I agree that the David West situation is worse than the Kevin Durant one. I don't really begrudge the Warriors getting Durant - they did it under the salary rules while paying a fair (in fact I believe max) contract. In Miami, LeBron/Wade/Bosh had slightly sub-max contracts to make it all work if I recall correctly, but they weren't being paid at something far below market value.
West, on the other hand, would have been worth $10M easily in this market and by signing for the minimum (for the second year in a row, no less) he is effectively giving the Warriors an extra $8M+ in salary cap space.
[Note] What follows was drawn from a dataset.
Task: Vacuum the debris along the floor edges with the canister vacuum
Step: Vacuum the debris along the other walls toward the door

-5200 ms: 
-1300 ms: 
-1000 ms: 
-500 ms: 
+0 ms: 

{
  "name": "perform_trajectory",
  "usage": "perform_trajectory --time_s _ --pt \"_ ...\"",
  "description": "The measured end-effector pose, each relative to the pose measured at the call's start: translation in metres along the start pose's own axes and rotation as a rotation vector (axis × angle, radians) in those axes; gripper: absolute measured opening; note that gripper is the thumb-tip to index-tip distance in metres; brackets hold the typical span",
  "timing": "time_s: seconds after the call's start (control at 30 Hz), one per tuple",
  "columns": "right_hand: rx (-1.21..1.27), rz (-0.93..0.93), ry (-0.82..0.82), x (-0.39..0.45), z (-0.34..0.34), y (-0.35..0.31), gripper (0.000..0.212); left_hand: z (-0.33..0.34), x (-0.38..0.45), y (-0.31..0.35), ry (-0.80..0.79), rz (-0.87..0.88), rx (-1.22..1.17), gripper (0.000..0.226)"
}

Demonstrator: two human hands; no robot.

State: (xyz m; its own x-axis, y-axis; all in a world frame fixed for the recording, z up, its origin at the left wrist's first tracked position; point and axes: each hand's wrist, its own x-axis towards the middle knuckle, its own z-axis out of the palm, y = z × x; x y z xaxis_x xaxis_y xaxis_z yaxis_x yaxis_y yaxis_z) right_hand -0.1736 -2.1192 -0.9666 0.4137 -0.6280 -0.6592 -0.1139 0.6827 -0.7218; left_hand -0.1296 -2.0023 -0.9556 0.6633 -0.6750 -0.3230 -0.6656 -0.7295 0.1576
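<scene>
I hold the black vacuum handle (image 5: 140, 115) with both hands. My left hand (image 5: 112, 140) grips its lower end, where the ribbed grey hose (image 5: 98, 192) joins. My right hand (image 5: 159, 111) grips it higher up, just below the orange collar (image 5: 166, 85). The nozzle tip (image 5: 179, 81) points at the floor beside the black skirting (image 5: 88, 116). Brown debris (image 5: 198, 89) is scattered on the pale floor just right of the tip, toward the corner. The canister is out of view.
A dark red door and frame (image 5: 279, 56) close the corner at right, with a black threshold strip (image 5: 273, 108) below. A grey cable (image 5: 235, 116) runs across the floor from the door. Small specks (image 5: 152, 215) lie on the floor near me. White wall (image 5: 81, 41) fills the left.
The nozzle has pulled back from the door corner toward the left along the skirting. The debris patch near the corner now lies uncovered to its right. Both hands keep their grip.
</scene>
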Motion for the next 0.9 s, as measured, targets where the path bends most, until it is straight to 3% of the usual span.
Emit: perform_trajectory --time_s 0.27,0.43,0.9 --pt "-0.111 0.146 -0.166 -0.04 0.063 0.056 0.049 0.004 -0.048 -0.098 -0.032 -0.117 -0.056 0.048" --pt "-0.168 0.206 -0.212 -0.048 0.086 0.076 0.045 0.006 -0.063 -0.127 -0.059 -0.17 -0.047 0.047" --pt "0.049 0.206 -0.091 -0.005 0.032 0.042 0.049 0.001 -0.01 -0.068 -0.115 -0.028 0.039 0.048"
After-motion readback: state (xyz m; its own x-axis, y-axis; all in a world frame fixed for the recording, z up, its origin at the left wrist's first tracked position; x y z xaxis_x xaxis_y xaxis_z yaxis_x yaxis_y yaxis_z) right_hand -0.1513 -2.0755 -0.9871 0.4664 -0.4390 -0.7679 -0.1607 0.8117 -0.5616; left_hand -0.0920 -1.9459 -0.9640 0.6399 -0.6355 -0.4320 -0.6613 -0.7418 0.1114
I'm not sure that the suggestion that you've made will actually do much. Even if the Warriors had enough players to force West to sign for a "graduated" minimum, would this make any difference? If the graduated minimum was still an exception, does it matter? It's not so much that the Warriors aren't paying full price for West - I'm sure they could afford it - it's that they're getting a subsidy on their salary cap number allowing an even greater concentration of talent. I suppose that if a team were to clear out their roster in order to sign say three players to large/max contracts the roster charges for the graduated minimum (as opposed to the veteran's minimum) would reduce the total amount of cap space they had, but that wouldn't actually affect the minimum players like West. Who slides into which slot isn't going to make a lot of difference.
I think the way to solve problems like David West is to prevent players from signing ridiculously under-market contracts. That's not easy to do, but I've got a simple suggestion that might work: a free agent auction.
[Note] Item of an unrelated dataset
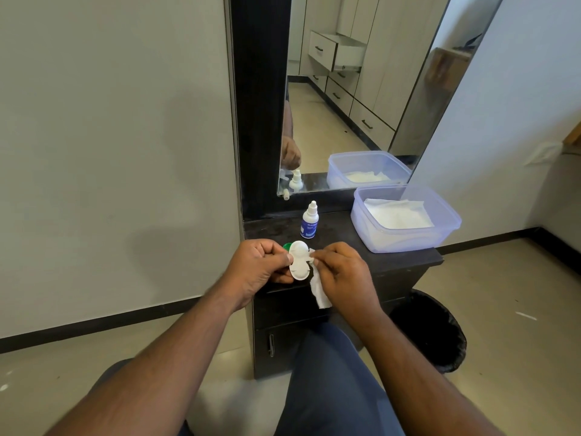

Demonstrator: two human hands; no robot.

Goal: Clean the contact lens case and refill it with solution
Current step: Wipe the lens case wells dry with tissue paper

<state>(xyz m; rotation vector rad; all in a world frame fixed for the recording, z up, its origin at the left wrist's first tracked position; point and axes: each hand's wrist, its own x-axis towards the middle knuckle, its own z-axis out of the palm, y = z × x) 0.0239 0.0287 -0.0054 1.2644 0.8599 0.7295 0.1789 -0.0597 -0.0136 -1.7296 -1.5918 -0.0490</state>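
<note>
Near the middle of the frame, a little below centre, the left hand (257, 262) is holding the white lens case (298, 260) by its left edge, the fingers curled around it. The case is standing on end above the front edge of the dark cabinet (405, 262), its two round wells one above the other. A green cap (286, 246) is showing just behind the top of the case, beside the left fingers.

The right hand (342, 272) is pinching a white tissue (318, 287) between thumb and fingers. The upper end of the tissue is touching the right side of the case, and the rest is hanging down below the hand.

Just above the hands, a small bottle (310, 220) with a white nozzle and a blue label is standing upright on the cabinet top, apart from the case. To the right of the frame, a clear plastic box (408, 240) is sitting on the same top with white tissues inside it. Behind them, a mirror (345, 105) is reflecting the bottle, the box and some drawers. In the lower right, a black bin (434, 332) is standing on the floor beside the cabinet.
</note>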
Now, normally free agents would not go to "auction", but imagine this: When a player signs a FA contract for less than half of the maximum, there would be a short period, say 24 hours, during which any team could call an auction - and by calling the auction that team automatically opens the bidding at 2x the signed contract. All teams with sufficient cap space may compete in the auction, and whoever wins it gets the player. I'm betting dollars to donuts that at least 15 teams would have gladly doubled West's vet minimum deal. Because the threshold is 2x, and because the team calling the auction would be forced to open the bid, I don't think you'd get frivolous auctions. ("What? Afflalo got $12M? No way, man, we're going $24M!" Not gonna happen.) And the simple threat of it would prevent a guy like West signing with the Warriors for the min, because he'd know that somebody would overbid them and then he would have no control over where he went. In fact, if an auction provision were established, it still might never be used - the threat of it would be enough to keep guys from signing contracts hugely under market. Obviously 2x is just a starting idea - maybe 2.5 is better, maybe 1.75 is better, but the concept is the point, and I think it would go a long way towards forcing the super teams to have "reasonable" benches that don't violate the spirit of the cap rules to concentrate talent.